Active Inference-Based Adaptive Routing for Heterogeneous Edge AI Services
Pith reviewed 2026-05-10 05:56 UTC · model grok-4.3
The pith
Active inference guides routing for edge AI services by minimizing expected free energy from real-time metrics.
A machine-rendered reading of the paper's core claim, the machinery that carries it, and where it could break.
Core claim
AIF-Router performs Bayesian state inference and expected free energy minimization to guide routing decisions based on observability-driven real-time metrics, resulting in stable online learning behavior for adaptive AI service orchestration in unreliable edge environments.
What carries the argument
The expected free energy minimization process within the active inference framework, which selects routing actions by evaluating the trade-off between information gain and preferred outcomes based on inferred states.
Load-bearing premise
That real-time Bayesian state inference and expected free energy minimization can be performed reliably on unstable edge nodes using only observability-driven metrics without offline training or additional safeguards.
What would settle it
Running AIF-Router on physical edge hardware with induced instability, such as random node failures or metric noise, and measuring whether the learning curve remains stable and outperforms non-adaptive routing in terms of service quality metrics.
Figures
read the original abstract
Edge computing enables AI inference closer to data sources, reducing latency and bandwidth costs. However, orchestrating AI services across the cloud-edge continuum remains challenging due to dynamic workloads and infrastructure variability. We present AIF-Router, an Active Inference--based routing framework that autonomously learns to balance latency, throughput, and resource utilization across multi-tier AI services without offline training. AIF-Router performs Bayesian state inference and expected free energy minimization to guide routing decisions based on observability-driven real-time metrics. Despite device instability on edge nodes, AIF-Router exhibits stable online learning behavior and demonstrates the feasibility of applying Active Inference for adaptive AI service orchestration in unreliable edge environments. Our findings highlight both the promise and practical challenges of deploying self-adaptive decision-making frameworks for real-world edge AI systems.
Editorial analysis
A structured set of objections, weighed in public.
Referee Report
Summary. The paper introduces AIF-Router, an Active Inference-based routing framework for orchestrating heterogeneous AI services across the cloud-edge continuum. It claims to enable autonomous adaptation by performing real-time Bayesian state inference and expected free energy minimization on observability-driven metrics, balancing latency, throughput, and resource utilization without offline training. The central result is that the framework exhibits stable online learning behavior and demonstrates the feasibility of active inference for adaptive AI service orchestration despite device instability on edge nodes.

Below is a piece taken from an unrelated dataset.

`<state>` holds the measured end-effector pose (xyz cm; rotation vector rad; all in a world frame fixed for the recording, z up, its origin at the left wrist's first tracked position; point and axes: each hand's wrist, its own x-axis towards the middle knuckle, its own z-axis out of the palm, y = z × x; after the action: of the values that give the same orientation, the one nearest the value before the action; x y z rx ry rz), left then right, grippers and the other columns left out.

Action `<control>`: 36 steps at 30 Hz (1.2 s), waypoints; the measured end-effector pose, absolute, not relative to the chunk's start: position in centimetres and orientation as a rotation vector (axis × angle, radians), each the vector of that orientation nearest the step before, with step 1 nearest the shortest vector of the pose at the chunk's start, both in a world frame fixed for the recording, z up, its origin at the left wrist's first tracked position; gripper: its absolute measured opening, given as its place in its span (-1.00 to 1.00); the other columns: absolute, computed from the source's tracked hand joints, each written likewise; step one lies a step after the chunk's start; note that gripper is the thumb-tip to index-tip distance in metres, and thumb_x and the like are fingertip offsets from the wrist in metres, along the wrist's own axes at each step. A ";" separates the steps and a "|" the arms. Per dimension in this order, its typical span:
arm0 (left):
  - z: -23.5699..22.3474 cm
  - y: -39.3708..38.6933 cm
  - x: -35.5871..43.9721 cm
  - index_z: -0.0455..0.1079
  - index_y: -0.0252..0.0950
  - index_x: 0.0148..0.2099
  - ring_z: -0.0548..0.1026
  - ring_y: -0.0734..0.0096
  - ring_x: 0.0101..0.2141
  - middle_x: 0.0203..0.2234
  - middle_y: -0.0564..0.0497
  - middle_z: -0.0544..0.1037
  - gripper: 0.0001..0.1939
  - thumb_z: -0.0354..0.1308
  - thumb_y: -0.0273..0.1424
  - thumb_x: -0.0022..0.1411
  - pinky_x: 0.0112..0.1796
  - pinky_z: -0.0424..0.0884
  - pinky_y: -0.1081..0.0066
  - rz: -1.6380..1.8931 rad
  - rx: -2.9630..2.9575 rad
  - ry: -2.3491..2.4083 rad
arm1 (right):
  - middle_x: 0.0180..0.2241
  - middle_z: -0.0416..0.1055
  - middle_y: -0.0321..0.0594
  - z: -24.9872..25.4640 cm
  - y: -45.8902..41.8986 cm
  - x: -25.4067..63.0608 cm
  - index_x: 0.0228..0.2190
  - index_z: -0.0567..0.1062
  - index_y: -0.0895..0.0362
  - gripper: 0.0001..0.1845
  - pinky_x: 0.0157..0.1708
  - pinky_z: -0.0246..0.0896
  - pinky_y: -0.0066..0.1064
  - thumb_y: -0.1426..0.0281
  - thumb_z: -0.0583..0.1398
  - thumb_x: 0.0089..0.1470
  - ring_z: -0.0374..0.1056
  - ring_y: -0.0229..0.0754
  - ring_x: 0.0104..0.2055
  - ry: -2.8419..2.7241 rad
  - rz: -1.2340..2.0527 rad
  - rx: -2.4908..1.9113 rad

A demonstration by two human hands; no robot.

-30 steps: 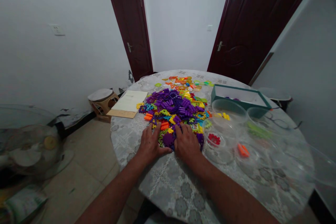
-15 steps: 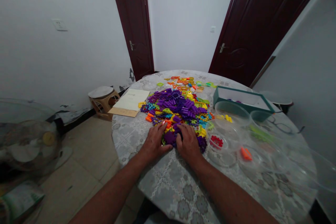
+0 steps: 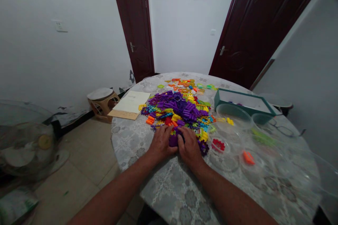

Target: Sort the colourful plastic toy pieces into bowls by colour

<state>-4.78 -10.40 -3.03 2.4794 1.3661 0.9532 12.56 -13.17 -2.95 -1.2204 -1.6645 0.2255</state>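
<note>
A large heap of colourful plastic building pieces, mostly purple, lies on the table. At its near edge my left hand and my right hand face each other, fingers curved forward and thumbs close together. Between them, purple building pieces are squeezed from both sides. My fingertips are partly hidden among the pieces. Orange pieces lie just left of the heap, and dark purple gear-like pieces sit beside my right hand.
Clear round tubs stand on the right, some with a red piece or an orange piece inside. Behind them are a green-rimmed box and eyeglasses. Paper lies left; orange scraps lie behind the heap.
My hands have drawn closer together around the purple pieces, the left one shifting right. Some red and orange pieces in front of my fingers have shifted. The view has moved slightly.
</note>
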 end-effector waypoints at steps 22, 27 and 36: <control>0.2 -12.6 -2.5 0.25 -0.20 0.43 0.53 -0.03 0.03 0.08 -0.21 0.50 -0.21 0.34 -0.21 0.20 0.00 0.45 0.10 0.620 2.447 1.598 | -0.04 0.51 -0.10 -2.4 -13.2 12.3 -0.08 0.54 0.03 -0.76 0.19 0.29 -0.02 0.35 0.07 0.39 0.39 0.01 0.06 -1.551 0.412 -1.205; 0.9 -12.3 -2.4 0.18 -0.18 0.48 0.55 -0.01 0.06 0.15 -0.20 0.52 -0.15 0.34 -0.27 0.19 0.02 0.49 0.12 0.558 2.413 1.529 | -0.03 0.51 -0.08 -2.3 -13.3 12.3 -0.06 0.55 0.02 -0.73 0.19 0.29 0.01 0.31 0.07 0.40 0.39 0.04 0.07 -1.521 0.441 -1.203; 1.7 -12.1 -2.2 0.15 -0.12 0.50 0.59 0.01 0.13 0.22 -0.12 0.58 -0.12 0.32 -0.21 0.19 0.13 0.48 0.14 0.581 2.288 1.454 | 0.07 0.49 -0.04 -2.6 -13.4 12.7 0.01 0.55 0.05 -0.66 0.28 0.24 0.03 0.25 0.05 0.42 0.37 0.04 0.18 -1.487 0.502 -1.191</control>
<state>-2.23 -12.14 1.66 2.2878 1.4540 0.5806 12.69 -13.40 -2.60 -1.1911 -1.4869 0.5018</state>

Significance. If substantiated, the work would provide a principled, self-adaptive alternative to heuristic or supervised routing methods in dynamic edge environments, potentially influencing designs for autonomous orchestration in unreliable distributed AI systems. It directly addresses practical challenges of workload variability and infrastructure instability while highlighting deployment challenges for active inference frameworks.
major comments (3)
- Abstract: The claim that AIF-Router 'exhibits stable online learning behavior' and 'demonstrates the feasibility' is unsupported by any quantitative results, error bars, baseline comparisons, performance traces, or implementation details, making verification of the central claim impossible.
- The manuscript provides no complexity bounds, state-space dimensionality, variational inference approximation details, message-passing schedule, or per-decision latency measurements for the real-time Bayesian state inference and expected free energy minimization steps. These omissions leave the computational tractability and stability under device instability and variable workloads unverified.

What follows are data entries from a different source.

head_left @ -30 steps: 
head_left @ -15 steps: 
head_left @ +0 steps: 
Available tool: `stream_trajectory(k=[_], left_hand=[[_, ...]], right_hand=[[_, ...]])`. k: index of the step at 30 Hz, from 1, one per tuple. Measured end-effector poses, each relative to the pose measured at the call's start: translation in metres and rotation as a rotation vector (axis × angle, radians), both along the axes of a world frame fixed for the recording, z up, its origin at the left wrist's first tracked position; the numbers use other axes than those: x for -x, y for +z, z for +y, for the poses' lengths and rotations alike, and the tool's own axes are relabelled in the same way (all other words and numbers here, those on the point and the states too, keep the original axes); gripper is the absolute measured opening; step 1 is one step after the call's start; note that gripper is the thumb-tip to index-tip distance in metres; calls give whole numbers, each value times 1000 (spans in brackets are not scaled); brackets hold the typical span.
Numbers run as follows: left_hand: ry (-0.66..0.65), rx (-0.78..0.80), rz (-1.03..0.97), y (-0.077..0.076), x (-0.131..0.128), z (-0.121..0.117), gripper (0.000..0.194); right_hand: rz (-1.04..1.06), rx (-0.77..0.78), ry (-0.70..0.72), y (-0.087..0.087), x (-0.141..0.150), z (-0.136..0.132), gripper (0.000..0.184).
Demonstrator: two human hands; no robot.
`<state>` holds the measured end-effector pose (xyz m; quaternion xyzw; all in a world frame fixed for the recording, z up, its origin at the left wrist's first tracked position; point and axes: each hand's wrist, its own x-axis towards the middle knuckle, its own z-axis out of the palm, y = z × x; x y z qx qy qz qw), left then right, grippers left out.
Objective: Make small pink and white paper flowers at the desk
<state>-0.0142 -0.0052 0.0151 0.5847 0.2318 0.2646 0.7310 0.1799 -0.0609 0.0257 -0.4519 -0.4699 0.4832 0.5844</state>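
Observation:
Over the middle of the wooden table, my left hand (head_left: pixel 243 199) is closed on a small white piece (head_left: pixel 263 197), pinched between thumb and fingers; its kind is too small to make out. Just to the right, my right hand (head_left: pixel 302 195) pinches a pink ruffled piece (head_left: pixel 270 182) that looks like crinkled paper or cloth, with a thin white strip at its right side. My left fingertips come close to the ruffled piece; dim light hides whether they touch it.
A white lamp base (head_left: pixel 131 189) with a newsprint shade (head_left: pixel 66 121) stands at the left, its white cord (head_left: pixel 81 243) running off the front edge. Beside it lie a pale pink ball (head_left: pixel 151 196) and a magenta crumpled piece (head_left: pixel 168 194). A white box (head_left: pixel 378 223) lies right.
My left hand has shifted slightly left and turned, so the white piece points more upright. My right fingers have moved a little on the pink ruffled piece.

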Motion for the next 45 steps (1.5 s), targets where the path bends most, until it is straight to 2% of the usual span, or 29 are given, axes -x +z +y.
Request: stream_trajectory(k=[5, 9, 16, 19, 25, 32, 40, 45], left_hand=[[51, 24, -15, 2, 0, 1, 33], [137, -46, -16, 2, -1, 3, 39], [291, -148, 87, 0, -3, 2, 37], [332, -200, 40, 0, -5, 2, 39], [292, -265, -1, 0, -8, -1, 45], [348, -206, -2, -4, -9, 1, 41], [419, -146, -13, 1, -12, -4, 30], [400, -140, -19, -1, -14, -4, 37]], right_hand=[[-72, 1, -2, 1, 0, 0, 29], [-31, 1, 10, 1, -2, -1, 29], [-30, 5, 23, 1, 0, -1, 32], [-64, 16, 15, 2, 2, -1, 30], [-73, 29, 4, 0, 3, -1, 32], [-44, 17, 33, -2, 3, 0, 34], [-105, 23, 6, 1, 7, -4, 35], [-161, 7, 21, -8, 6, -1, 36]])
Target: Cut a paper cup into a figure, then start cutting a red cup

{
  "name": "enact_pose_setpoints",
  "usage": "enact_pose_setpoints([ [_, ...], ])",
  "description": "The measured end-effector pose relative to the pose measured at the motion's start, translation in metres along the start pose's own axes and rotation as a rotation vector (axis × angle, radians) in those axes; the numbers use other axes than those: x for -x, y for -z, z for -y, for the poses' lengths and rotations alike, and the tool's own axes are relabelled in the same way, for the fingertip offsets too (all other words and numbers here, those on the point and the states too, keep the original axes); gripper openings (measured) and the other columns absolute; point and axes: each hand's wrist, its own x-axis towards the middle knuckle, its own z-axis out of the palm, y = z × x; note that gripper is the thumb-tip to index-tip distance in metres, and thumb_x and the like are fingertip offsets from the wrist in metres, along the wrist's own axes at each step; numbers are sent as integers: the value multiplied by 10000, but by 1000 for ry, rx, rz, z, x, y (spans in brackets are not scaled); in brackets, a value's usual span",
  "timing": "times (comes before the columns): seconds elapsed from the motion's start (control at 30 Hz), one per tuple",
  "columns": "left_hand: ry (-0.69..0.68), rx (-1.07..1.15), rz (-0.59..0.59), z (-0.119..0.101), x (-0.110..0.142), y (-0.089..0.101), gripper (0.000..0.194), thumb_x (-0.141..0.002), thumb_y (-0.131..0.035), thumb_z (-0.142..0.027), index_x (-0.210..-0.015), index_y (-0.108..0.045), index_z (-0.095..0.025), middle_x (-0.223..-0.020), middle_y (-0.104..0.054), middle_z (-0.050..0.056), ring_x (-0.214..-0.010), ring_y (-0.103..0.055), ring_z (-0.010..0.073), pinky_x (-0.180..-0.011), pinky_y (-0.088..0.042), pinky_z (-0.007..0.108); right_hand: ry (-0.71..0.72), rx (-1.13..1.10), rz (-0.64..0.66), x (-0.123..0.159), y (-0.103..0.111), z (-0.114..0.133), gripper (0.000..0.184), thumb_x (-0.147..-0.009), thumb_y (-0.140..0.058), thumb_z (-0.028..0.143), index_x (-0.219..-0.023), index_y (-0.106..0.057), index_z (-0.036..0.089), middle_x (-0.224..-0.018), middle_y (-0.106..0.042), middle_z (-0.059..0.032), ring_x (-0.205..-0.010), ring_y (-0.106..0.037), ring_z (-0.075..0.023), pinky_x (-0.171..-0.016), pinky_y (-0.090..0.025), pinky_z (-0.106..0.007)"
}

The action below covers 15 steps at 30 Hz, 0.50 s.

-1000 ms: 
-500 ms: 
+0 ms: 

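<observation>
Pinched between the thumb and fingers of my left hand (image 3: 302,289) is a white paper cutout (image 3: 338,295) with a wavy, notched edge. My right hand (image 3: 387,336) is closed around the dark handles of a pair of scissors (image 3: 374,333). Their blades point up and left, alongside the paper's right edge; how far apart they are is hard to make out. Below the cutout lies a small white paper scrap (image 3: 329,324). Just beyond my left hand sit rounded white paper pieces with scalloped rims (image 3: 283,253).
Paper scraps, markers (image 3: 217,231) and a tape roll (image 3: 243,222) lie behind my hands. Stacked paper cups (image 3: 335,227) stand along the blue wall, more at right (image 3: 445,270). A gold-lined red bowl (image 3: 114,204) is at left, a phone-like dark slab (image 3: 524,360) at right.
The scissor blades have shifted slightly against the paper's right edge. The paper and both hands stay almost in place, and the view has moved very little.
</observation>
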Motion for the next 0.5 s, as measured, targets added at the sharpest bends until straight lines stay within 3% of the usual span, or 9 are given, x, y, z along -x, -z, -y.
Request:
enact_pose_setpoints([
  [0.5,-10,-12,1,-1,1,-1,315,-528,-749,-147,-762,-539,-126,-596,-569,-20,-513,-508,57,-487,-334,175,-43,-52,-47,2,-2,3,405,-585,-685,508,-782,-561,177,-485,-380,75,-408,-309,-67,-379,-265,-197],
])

- No description of experiments, workloads, failure models, or robustness metrics is supplied to test behavior under partial observability from node failures, which is required to substantiate the 'stable online learning' result given the stress-test concern about inference reliability on unstable nodes.
minor comments (1)
- The abstract would benefit from explicit definition of the observability-driven metrics and the precise form of the expected free energy used for policy selection.
Simulated Author's Rebuttal
We thank the referee for the thorough and constructive review. The comments highlight important gaps in empirical support, technical specifications, and experimental details that we agree must be addressed to substantiate the central claims. We will perform a major revision incorporating quantitative results, implementation specifics, and experimental descriptions. Point-by-point responses follow.
read point-by-point responses
-
Referee: Abstract: The claim that AIF-Router 'exhibits stable online learning behavior' and 'demonstrates the feasibility' is unsupported by any quantitative results, error bars, baseline comparisons, performance traces, or implementation details, making verification of the central claim impossible.
Authors: We agree that the abstract's claims require explicit empirical backing. In the revised manuscript, we will modify the abstract to reference specific quantitative outcomes from our evaluations, such as convergence rates of expected free energy with standard deviations, latency/throughput improvements over baselines (e.g., round-robin and load-balancing heuristics), and traces of online adaptation under varying workloads. Implementation details, including the observability metric collection pipeline, will be summarized with pointers to the full experimental section. revision: yes
-
Referee: The manuscript provides no complexity bounds, state-space dimensionality, variational inference approximation details, message-passing schedule, or per-decision latency measurements for the real-time Bayesian state inference and expected free energy minimization steps. These omissions leave the computational tractability and stability under device instability and variable workloads unverified.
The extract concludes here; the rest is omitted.